### [Work task]
Going through the listing below, tally the lines that contain the word "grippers" and give only that figure.

### [Collected data]
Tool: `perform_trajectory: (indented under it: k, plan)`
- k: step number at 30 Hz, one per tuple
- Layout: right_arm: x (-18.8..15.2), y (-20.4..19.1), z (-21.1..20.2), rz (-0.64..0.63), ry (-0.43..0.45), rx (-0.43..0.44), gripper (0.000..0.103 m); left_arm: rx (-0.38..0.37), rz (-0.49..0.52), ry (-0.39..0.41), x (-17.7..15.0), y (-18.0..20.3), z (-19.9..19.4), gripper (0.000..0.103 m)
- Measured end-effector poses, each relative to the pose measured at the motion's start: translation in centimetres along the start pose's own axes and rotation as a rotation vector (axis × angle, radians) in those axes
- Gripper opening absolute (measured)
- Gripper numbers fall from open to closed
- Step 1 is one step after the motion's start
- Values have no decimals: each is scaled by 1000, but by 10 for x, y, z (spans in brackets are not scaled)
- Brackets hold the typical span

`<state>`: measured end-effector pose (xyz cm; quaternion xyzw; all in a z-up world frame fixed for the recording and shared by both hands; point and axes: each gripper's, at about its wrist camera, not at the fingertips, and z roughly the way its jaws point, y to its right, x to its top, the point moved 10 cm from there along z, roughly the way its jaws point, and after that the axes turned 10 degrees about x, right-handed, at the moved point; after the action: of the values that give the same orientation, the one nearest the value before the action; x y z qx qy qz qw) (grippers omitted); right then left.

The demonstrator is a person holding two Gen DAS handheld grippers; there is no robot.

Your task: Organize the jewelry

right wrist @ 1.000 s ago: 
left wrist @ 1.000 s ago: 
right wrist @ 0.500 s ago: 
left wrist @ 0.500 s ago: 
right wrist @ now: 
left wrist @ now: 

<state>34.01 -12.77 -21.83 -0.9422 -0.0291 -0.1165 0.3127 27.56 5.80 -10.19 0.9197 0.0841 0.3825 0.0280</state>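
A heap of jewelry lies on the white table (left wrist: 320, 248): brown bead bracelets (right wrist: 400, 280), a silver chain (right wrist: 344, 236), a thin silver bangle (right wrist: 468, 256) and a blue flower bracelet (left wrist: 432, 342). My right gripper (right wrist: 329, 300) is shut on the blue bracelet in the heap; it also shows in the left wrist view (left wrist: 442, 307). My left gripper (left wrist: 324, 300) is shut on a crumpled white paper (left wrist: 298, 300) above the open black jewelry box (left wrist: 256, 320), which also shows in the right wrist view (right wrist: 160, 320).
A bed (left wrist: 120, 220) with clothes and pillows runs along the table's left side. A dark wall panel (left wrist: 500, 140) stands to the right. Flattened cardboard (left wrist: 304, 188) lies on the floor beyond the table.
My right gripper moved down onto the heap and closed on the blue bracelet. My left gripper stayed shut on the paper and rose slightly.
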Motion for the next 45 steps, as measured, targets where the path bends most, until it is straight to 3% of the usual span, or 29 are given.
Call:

### [Reply to the task]
2